* **WHAT YOU ARE ASKED TO DO**
Look through the data below and extract, unchanged, the lines from the one that contains "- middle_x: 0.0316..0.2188" to the one that contains "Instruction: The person", both included.

Start of Block

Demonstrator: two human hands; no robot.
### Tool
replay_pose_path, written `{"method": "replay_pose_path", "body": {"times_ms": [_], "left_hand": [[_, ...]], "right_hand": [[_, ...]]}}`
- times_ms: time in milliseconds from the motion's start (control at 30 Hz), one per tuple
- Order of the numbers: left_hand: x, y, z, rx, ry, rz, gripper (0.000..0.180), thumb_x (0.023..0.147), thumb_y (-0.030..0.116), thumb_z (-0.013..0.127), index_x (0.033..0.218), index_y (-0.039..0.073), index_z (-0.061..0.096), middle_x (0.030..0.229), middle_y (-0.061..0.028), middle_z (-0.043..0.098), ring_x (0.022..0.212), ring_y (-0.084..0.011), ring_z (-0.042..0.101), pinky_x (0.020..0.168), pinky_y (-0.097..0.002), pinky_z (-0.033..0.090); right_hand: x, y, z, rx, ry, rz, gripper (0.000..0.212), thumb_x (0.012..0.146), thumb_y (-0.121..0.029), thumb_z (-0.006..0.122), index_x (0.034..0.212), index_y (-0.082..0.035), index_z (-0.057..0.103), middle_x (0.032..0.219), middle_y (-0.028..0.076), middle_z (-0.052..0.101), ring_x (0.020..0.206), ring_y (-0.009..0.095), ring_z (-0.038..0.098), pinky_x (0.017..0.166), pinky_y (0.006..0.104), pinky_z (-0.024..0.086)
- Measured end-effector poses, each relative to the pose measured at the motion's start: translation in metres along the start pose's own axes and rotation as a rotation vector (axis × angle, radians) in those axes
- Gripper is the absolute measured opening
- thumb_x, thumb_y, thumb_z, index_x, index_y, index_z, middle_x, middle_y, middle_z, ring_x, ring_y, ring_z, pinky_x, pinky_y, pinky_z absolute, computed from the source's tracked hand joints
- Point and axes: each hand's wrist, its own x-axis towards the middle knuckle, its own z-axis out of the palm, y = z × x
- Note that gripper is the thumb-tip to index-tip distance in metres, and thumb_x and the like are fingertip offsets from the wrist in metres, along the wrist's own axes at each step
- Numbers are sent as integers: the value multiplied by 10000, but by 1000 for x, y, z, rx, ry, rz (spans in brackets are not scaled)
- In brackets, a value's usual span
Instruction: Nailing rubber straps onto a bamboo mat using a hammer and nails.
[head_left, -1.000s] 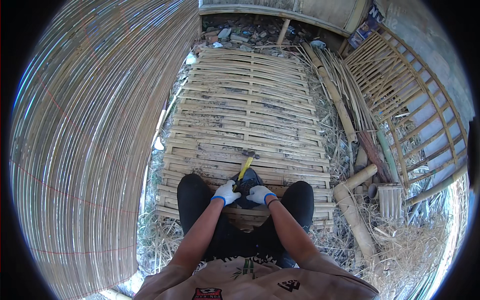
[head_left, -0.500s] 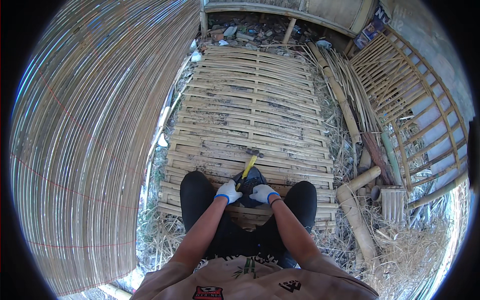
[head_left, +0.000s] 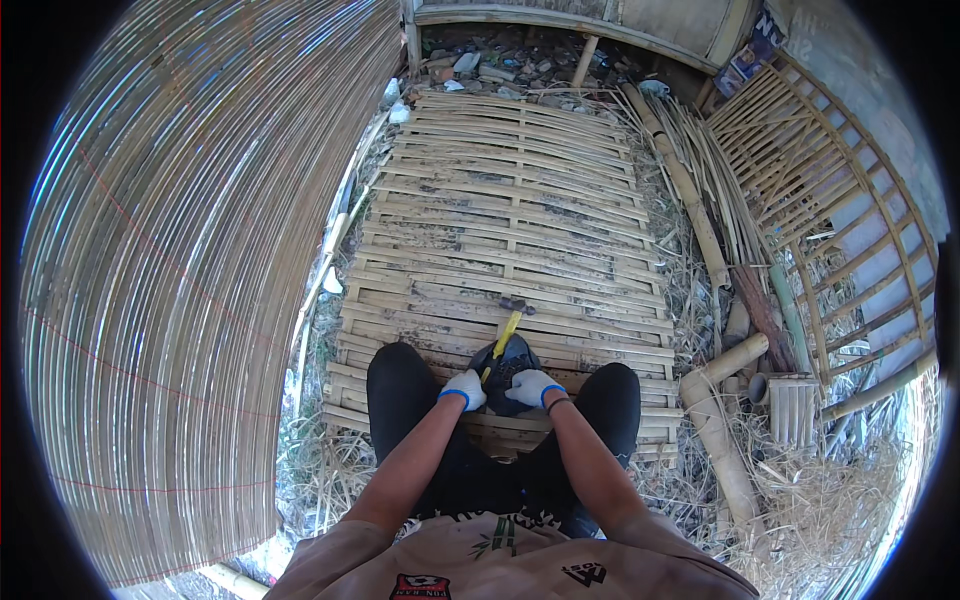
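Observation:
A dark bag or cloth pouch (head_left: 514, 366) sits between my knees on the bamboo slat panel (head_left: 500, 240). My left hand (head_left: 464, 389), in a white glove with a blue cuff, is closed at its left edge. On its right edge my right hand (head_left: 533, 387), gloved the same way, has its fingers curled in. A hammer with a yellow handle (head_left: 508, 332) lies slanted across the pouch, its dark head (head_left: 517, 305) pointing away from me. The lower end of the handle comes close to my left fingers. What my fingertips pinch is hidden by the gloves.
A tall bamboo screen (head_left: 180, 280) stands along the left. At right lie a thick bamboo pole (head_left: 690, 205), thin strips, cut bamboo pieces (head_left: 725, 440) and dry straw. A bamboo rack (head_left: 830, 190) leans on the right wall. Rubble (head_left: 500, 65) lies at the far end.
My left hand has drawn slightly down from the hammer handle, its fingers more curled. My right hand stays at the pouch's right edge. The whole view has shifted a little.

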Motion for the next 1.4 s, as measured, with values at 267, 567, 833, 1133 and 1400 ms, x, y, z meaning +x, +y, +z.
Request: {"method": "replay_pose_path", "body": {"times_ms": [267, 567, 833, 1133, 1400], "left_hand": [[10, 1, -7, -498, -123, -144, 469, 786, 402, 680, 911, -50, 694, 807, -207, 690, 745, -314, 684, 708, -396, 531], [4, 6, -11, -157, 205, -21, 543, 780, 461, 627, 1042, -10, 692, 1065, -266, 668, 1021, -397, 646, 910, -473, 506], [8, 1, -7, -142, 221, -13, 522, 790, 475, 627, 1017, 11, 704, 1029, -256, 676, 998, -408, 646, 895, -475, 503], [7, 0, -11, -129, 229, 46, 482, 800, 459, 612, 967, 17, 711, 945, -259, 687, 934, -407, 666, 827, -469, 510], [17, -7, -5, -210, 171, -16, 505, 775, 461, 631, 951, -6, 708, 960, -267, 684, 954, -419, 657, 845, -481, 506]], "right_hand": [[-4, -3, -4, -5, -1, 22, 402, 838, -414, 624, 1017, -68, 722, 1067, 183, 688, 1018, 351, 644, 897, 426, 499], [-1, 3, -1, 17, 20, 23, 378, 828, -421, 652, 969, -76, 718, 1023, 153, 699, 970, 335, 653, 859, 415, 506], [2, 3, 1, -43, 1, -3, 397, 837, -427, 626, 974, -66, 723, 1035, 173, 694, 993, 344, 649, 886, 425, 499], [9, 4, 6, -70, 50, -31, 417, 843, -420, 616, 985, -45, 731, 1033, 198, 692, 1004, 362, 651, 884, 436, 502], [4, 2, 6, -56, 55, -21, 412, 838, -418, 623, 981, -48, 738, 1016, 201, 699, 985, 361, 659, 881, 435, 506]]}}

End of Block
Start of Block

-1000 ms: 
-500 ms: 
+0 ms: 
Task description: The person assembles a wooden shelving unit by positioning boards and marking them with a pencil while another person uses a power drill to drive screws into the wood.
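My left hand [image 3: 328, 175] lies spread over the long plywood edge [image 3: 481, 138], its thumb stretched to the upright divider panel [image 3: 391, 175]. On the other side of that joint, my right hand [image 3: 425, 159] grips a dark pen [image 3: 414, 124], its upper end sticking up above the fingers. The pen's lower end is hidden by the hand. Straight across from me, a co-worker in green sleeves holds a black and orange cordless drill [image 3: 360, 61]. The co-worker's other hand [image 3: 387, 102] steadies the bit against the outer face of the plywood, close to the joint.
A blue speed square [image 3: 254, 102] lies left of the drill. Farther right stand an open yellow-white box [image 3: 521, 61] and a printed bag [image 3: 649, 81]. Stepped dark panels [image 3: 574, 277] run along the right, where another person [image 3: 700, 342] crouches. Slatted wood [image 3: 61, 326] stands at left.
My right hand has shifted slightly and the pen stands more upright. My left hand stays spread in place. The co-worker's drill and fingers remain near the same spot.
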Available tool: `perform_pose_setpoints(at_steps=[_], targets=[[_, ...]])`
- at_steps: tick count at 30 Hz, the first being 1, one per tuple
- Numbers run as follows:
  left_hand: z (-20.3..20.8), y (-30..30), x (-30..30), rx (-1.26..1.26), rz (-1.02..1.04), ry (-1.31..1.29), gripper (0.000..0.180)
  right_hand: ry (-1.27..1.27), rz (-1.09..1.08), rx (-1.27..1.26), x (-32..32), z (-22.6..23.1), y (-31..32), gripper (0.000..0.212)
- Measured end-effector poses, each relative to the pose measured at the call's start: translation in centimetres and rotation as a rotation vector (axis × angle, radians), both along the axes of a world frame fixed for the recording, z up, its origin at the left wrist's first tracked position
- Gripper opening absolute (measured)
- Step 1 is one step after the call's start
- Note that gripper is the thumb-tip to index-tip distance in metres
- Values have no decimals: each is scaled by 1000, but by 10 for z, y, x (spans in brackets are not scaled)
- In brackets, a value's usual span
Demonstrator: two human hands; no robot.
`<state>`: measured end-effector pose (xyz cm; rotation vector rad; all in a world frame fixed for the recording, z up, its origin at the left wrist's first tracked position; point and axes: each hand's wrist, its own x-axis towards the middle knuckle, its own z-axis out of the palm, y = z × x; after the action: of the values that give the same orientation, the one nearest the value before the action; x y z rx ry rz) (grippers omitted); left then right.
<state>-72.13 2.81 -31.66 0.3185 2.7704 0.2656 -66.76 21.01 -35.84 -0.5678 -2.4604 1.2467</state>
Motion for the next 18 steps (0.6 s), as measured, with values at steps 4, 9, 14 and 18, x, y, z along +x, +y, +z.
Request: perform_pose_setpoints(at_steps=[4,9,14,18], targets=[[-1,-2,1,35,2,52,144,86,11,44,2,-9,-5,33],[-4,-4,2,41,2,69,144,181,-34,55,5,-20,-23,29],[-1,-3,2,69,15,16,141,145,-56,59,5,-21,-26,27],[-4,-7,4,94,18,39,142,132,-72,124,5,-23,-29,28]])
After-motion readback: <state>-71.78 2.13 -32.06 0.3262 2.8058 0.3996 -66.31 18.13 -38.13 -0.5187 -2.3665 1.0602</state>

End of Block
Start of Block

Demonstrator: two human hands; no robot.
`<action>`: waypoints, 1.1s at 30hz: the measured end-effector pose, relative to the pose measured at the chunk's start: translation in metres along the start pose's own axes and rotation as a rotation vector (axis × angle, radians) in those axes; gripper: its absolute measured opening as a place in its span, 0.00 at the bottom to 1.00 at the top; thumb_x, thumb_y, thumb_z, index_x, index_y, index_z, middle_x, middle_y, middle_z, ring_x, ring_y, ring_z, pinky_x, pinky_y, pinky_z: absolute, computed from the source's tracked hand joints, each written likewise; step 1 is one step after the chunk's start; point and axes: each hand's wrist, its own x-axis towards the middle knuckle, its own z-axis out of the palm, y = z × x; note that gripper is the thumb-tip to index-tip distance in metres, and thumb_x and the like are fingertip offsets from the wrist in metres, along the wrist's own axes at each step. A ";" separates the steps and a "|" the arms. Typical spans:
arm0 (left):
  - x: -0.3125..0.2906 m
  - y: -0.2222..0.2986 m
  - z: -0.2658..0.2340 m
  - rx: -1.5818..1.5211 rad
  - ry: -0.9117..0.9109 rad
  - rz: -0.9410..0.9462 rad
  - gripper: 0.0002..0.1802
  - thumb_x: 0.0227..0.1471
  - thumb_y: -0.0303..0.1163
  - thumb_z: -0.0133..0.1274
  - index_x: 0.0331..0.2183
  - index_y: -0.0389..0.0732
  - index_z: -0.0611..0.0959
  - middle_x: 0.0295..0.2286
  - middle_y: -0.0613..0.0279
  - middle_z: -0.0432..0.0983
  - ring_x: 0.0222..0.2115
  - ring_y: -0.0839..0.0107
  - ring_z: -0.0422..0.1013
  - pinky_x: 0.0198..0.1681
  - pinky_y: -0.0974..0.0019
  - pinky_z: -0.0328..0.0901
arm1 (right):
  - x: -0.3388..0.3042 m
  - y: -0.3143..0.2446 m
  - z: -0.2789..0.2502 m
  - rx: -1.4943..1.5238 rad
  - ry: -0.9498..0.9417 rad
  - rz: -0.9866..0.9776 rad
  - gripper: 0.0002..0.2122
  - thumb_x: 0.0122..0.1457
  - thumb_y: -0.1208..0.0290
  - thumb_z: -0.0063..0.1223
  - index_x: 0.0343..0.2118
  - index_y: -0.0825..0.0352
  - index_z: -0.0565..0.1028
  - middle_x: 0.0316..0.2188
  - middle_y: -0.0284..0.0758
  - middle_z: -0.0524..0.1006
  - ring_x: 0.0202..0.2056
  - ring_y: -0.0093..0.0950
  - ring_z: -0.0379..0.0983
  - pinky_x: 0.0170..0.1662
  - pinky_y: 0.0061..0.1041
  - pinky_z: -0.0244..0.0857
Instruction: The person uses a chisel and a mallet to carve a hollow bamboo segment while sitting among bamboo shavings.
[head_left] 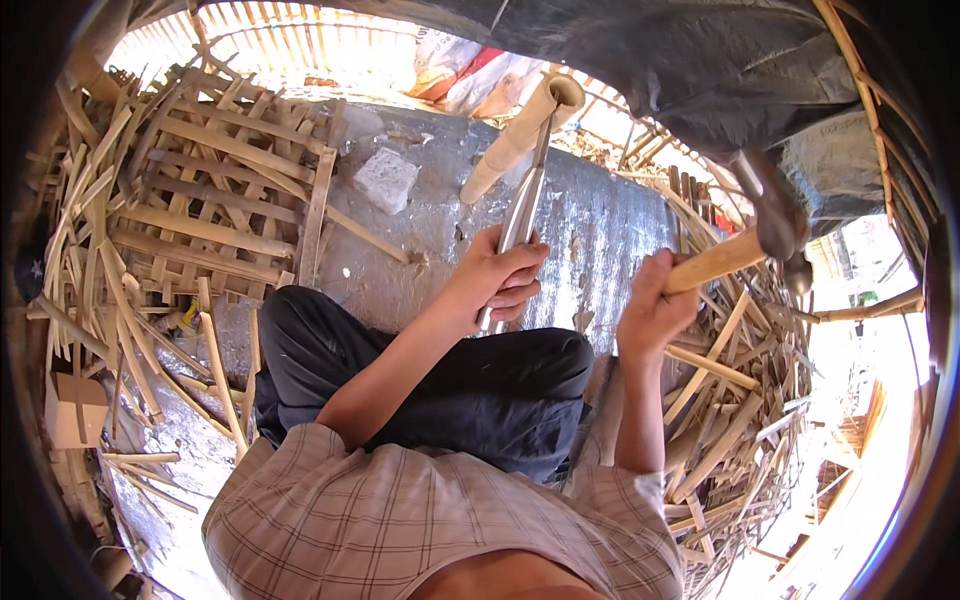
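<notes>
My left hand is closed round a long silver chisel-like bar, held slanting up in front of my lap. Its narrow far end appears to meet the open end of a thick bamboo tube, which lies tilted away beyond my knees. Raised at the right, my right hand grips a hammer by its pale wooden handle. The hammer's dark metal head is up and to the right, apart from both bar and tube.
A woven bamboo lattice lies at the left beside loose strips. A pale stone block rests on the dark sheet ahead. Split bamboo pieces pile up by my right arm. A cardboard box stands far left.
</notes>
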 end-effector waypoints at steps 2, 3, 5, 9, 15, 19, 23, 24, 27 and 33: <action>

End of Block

* **RESPONSE TO THE TASK**
  - middle_x: 0.0316..0.2188
  - middle_y: -0.0284..0.0758
  - middle_z: -0.0524..0.1006
  - ring_x: 0.0202..0.2056
  - ring_y: -0.0093..0.0950
  - ring_z: -0.0379..0.0983
  - pinky_x: 0.0170..0.1662
  - pinky_y: 0.0061..0.1041
  - pinky_z: -0.0244..0.0857
Instruction: The person uses a chisel and a mallet to carve a hollow bamboo segment while sitting among bamboo shavings.

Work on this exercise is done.